A vitória arrasadora dos conservadores no Reino Unido revelou um avanço do partido de Boris Johnson sobre as classes com menor qualificação profissional e tradicionalmente simpáticas ao Partido Trabalhista, as pessoas mais velhas e os moradores de cidades menores e decadentes da Inglaterra.
Foi ainda a confirmação de um sentimento de exclusão vivido por cidadãos de muitos países, sobretudo na Europa e nos Estados Unidos, e identificado por especialistas com o aumento da desigualdade de renda e causa de uma onda conservadora que inclui o nacionalismo, o protecionismo e políticas anti-imigração.
A conquista do Parlamento pelos tories também se deu na esteira do baixo crescimento nos últimos trimestres e da ansiedade econômica criada pelo brexit, que vêm acentuando crises pessoais de milhões de britânicos das classes médias trabalhadoras.

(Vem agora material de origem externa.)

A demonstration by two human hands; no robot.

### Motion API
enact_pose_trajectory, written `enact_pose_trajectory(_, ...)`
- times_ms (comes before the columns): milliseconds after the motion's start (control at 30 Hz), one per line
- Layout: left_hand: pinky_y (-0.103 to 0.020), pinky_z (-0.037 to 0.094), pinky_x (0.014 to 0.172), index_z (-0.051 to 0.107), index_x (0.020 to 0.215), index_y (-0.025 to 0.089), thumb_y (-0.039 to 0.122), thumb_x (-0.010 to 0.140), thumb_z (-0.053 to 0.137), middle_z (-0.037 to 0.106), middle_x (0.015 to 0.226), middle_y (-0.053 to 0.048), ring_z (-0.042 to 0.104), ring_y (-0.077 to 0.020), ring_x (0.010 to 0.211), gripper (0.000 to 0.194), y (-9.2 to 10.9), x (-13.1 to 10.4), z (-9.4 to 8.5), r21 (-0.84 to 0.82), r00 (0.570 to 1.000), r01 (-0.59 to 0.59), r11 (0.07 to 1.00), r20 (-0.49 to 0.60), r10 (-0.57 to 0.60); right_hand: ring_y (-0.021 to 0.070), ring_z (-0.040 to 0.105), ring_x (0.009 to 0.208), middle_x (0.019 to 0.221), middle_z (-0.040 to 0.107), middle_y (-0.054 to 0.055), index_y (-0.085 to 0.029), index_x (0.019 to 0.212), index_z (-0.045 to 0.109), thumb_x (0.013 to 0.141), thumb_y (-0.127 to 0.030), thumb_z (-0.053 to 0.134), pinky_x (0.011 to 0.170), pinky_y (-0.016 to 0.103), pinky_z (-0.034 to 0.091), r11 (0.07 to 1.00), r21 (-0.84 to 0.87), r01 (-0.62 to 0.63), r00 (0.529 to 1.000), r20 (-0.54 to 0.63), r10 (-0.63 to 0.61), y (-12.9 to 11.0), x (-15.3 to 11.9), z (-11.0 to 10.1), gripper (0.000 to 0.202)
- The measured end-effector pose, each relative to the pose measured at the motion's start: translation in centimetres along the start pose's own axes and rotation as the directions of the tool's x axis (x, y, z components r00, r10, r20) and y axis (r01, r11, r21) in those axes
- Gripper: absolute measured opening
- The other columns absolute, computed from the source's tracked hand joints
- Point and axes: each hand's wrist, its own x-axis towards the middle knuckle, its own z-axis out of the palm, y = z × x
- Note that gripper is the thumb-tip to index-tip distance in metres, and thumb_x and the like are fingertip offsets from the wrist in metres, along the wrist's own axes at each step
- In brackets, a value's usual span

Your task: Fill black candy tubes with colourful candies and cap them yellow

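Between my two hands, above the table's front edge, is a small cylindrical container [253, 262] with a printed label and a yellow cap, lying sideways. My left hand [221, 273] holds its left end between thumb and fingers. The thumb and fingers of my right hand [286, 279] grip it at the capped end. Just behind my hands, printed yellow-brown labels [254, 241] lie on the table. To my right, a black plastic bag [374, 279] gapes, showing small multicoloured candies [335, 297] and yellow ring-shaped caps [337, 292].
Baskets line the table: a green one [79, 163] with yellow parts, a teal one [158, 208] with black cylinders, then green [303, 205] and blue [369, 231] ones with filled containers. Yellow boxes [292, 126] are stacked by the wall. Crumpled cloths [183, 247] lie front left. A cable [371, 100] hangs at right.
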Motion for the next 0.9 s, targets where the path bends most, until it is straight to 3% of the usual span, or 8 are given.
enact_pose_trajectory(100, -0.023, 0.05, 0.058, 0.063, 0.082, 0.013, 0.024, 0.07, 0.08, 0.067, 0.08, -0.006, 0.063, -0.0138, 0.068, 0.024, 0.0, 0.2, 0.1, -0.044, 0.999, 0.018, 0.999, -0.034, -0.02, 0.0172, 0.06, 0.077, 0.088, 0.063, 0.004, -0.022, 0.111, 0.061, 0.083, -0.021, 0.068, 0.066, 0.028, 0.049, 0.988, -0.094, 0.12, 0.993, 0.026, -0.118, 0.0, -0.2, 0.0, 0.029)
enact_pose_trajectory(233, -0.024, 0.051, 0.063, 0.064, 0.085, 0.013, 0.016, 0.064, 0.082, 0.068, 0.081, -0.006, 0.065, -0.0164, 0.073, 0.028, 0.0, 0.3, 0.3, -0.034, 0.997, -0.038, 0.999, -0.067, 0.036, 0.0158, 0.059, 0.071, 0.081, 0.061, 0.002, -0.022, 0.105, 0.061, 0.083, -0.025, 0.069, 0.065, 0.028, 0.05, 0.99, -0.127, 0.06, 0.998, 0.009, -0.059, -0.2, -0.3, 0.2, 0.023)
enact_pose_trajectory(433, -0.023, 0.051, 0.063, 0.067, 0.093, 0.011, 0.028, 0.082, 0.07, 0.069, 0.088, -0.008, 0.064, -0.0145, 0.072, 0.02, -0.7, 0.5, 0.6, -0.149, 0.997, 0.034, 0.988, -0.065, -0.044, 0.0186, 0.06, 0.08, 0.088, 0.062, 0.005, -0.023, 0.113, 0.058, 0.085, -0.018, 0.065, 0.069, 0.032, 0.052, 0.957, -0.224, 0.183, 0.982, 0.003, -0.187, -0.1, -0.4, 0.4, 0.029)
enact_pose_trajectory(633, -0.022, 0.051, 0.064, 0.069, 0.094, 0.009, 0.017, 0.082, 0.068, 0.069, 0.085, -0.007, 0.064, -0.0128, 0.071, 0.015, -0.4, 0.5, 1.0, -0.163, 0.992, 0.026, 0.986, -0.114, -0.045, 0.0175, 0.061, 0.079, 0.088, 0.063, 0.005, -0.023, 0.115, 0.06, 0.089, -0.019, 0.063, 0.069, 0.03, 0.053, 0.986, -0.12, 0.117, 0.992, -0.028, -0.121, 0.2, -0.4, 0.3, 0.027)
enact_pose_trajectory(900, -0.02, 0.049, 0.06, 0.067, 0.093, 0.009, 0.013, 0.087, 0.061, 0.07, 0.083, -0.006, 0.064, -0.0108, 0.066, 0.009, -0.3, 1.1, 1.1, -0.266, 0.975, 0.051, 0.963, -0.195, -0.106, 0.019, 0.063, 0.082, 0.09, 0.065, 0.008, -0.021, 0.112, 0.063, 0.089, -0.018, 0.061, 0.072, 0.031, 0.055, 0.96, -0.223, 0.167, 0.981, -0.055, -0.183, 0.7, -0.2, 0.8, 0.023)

Desde o referendo pela saída da União Europeia, em 2016, dezenas de companhias fecharam fábricas, como a Honda e a Ford, ou simplesmente tiraram operações ou bilhões de ativos do Reino Unido, como a Panasonic e o banco Barclays.
Embora a economia britânica tenha escapado de entrar em recessão no trimestre encerrado em setembro, o crescimento anualizado de 1% foi o menor desde 2010, quando a crise financeira global de uma década atrás chegou com força à Europa.
O resultado da eleição desta semana reforça o que David Soskice, do International Inequalities Institute, que estuda a desigualdade de renda no Reino Unido, identifica como uma espécie de revolta das classes mais populares.
Segundo Soskice, enquanto moradores de grandes centros têm se saído melhor no Reino Unido e nos demais países avançados por serem mais educados e globalizados, o que lhes confere cada vez mais ganhos, os do interior vêm perdendo renda e status de forma contínua.
Nesta semana, enquanto localidades menores votaram em peso nos conservadores, distritos de cidades grandes permaneceram com os trabalhistas, como em Londres, Manchester e Birmingham.
Embora não seja exatamente nova, essa divisão entre pessoas globalizadas e a classe trabalhadora tradicional acentuou-se nos últimos anos com o aprofundamento de novas tecnologias em benefício dos “cidadãos do mundo” e a migração da produção industrial para a Ásia, que eliminou vagas para operários no Ocidente.
O resultado tem sido um aprofundamento das disparidades de renda também nos países europeus, até há poucos anos considerados menos desiguais devido a políticas de bem-estar social adotadas no pós Segunda Guerra.
Seguindo a mesma tendência da Europa continental, o Reino Unido registrou nas últimas quatro décadas forte aumento da parcela da renda apropriada pelos 1% e 10% mais ricos e a diminuição da fatia recebida pelos 50% mais pobres e pela classe média —aqueles situados, em termos de rendimentos, entre a metade mais pobre e os 10% mais ricos.
Segundo a Joseph Rowntree Foundation, mais de 4 milhões de trabalhadores britânicos (1 em cada 8) vivem hoje com uma renda mensal inferior a 1.100 libras (R$ 6.000), o que os classifica como pobres, de acordo com um dos critérios da União Europeia.
O empobrecimento coincidiu com cortes de mais de 30 bilhões de libras (R$ 164 bilhões) em benefícios sociais no Reino Unido desde 2010, sobretudo para pagar a conta do ajuste pós crise de 2009/2010.
Apesar das esperanças renovadas dos britânicos com a eleição e o caminho desimpedido para o brexit, nenhum dos dois acontecimentos parece ter a capacidade de interromper o movimento de aprofundamento da desigualdade, que se tornou praticamente estrutural em quase todo o mundo.
No caso britânico, a depender do desfecho do brexit, as chances de piora nesse cenário não são desprezíveis.